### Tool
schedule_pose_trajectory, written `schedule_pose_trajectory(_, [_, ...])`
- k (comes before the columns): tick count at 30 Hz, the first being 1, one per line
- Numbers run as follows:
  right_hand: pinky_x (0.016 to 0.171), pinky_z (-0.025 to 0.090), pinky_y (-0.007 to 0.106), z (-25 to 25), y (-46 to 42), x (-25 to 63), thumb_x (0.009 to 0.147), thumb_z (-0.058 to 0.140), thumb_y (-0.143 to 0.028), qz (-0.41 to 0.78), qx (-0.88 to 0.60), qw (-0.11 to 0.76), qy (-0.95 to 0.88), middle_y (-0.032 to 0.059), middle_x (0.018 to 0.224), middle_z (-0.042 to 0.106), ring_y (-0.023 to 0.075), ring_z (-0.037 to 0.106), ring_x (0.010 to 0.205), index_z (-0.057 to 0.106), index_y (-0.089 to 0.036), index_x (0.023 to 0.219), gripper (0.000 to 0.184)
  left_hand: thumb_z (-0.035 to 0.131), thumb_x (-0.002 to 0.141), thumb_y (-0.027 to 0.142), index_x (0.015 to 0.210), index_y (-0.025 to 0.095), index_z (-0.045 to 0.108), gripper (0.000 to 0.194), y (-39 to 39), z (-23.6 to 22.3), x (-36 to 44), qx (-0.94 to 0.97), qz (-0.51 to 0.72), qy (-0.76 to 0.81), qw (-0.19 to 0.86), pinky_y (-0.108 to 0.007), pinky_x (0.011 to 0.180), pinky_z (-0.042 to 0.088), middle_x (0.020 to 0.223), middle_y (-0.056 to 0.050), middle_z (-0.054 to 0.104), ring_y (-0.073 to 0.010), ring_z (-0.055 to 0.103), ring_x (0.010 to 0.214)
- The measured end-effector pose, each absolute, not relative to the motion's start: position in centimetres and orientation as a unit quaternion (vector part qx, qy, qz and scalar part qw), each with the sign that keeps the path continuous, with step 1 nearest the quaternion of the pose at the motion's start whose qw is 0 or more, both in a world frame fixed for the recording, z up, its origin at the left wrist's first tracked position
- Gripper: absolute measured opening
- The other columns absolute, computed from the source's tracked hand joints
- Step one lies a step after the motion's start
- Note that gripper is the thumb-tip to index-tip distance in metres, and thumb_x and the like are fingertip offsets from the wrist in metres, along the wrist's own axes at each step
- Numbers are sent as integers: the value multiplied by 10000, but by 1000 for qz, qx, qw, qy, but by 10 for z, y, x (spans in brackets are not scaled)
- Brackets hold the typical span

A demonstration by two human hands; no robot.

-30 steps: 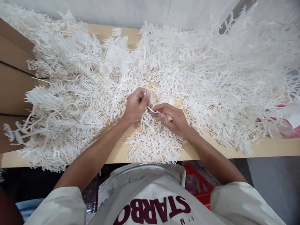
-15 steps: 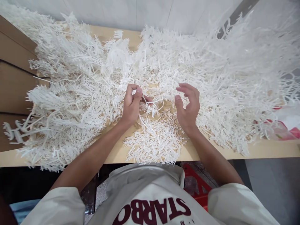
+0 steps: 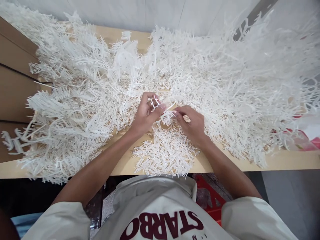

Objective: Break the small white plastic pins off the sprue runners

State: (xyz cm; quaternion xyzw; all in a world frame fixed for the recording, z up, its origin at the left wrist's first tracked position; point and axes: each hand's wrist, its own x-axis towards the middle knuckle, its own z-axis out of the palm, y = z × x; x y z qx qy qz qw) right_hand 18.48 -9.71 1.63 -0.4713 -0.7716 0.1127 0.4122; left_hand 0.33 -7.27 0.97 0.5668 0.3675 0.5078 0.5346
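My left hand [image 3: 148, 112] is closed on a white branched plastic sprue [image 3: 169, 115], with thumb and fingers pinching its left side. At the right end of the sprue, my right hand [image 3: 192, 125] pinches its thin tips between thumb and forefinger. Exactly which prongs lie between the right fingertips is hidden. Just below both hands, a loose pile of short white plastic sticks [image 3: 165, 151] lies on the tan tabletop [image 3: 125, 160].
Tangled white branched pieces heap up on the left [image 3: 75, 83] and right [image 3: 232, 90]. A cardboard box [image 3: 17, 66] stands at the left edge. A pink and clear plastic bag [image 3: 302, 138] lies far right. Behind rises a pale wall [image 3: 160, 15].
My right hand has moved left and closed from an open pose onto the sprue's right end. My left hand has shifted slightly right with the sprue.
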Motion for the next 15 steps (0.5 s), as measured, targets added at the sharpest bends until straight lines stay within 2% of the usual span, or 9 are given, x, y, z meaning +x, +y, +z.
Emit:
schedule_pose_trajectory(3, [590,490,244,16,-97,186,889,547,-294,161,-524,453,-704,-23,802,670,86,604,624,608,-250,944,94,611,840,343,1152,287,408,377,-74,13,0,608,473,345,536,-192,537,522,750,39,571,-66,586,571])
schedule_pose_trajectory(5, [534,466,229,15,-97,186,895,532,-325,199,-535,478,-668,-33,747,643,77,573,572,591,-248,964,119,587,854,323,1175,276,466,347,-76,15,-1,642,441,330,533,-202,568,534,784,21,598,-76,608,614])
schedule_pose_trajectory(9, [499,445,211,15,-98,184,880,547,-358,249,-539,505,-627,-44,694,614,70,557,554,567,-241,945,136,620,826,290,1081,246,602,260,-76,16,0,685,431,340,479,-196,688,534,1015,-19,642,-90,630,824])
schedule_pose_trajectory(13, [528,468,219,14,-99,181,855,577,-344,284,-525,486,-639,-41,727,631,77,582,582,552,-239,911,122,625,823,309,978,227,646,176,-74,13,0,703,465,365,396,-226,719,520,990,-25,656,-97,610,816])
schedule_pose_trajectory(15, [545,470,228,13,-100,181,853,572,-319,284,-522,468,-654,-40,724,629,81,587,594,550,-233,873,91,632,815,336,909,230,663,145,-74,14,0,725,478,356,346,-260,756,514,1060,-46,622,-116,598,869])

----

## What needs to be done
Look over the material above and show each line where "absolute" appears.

## Final answer
- The measured end-effector pose, each absolute, not relative to the motion's start: position in centimetres and orientation as a unit quaternion (vector part qx, qy, qz and scalar part qw), each with the sign that keeps the path continuous, with step 1 nearest the quaternion of the pose at the motion's start whose qw is 0 or more, both in a world frame fixed for the recording, z up, its origin at the left wrist's first tracked position
- Gripper: absolute measured opening
- The other columns absolute, computed from the source's tracked hand joints

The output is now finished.